Вот и она «невыявленная», и у нее думы. Но уж хоть тут-то, хоть приблизительно знаю, о чем эти «думы».
Вечер был великолепным. Закат то скрывался, когда мы спускались в низину, то опять пылал во все небо, когда поднимались на холм...
(Разумеется, он не мог не «во все небо».)
И вот только небольшой краешек солнца остался плавиться на горизонте. Потом и он пропал, но небо там продолжало пылать холодным оранжевым светом.
(Каково, а!.. И почему такая чепуха? Ведь чувствуешь-то верно, точно, а заговоришь — в уме заговоришь, — и готово: все не то, все дрянь... Ну и черт с ним.)
Пора упомянуть и про второй автобус. Наши кругом вдруг загалдели, что он, наверно, «уже во-о-о-он где» — укатил вперед и не видать. «Конечно! — кричат. — Они там раньше на целый час приедут. Потому что у них автобус, а у нас — колымага: то какой-то ремень полетел, то тросик лопнул».
— И опять Нурину с Зеленицкой повезло. — Это Аркадий Иванович.
— Эй, мыслитель! Тисни про турбюро в газету. У тебя ж там знакомые. — (Я вроде не слышу.) —
— По какому, мол, праву честным труженикам хреновый транспорт дают...
— Ну какая разница, на час позже или на час раньше...
— И это мы слышим от вас, экономиста?!
— Кстати, скажите, какой у вас любимый герой современной литературы?..
Все вокруг потускнело; луга постепенно стали терять краски; в низинах собирался туман. А закат все еще горел...
— Ну, что молчишь? Я ведь не сплю.
— Знаю.
— Так чего ж молчишь? Спрашивай. Или лучше поцелуй. Ведь зачем-то же сел, а?
— Ну, сел...
— Ну, так и целуй. Потихоньку, чтоб никто не видел. Боишься?
— Почему это именно «боишься»? .
— Да-да, дружочек, боишься. Ходишь, с таким видом, все думают — «мыслитель»! А ты просто робеешь, боишься всех. Так?.. Я бы не побоялась, я бы, если бы захотела... Вот возьму и закурю. Дай-ка. Курить хочу. Не бойся, не зашумят: я — в рукав.
У нее нет рукавов. Красное, открытое платье, полные бронзовые руки.

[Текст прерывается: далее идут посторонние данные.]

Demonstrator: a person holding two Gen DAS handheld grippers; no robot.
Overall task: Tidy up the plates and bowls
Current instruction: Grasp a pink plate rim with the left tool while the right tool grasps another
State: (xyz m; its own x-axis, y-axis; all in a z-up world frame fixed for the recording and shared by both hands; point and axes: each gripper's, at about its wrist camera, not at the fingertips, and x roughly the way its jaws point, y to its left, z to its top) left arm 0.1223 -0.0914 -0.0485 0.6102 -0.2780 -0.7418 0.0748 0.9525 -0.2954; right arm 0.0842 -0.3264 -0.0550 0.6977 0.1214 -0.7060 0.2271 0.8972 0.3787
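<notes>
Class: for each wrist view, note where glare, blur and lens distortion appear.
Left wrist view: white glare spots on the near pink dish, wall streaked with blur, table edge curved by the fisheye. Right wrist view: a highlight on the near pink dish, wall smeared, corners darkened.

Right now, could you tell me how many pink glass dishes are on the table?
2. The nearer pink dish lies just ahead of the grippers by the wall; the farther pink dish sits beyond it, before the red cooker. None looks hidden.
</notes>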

— Знаешь, иногда я почему-то думаю, что тебе подошло бы имя Карл. Ну да, ерунда, но прямо как наваждение какое-то, прямо покою не дает. Карл и Карл, и так и лепится к тебе.
— Брось ты, Ирэна, кривляться.
— Ну ладно-ладно, не сердись. Я ведь так только... Ты весь какой-то уравновешенный. Подразнить тянет. Если бы ты был шизофреником, я бы полюбила тебя с первого взгляда.
— Ну, ты, наверно, не очень от этого страдаешь.
— Как сказать... А когда стемнеет, и никому не будет видно, а? Ведь зачем-то сел. Объясниться? Ну что вздыхаешь?.. Ха-ха-ха...
Ее горячая рука оказалась в моей, она повернула ко мне лицо, и во взгляде ее отразилось столько неподдельной доверчивости, столько чистоты, открытости, признательности, великодушия, что я почувствовал невероятное облегчение, будто спала тяжелая ноша, будто весь я в один миг изменился, обновился, стал наконец истинным собой. Душа моя заликовала. «Катя, — прошептал я. — Катя!»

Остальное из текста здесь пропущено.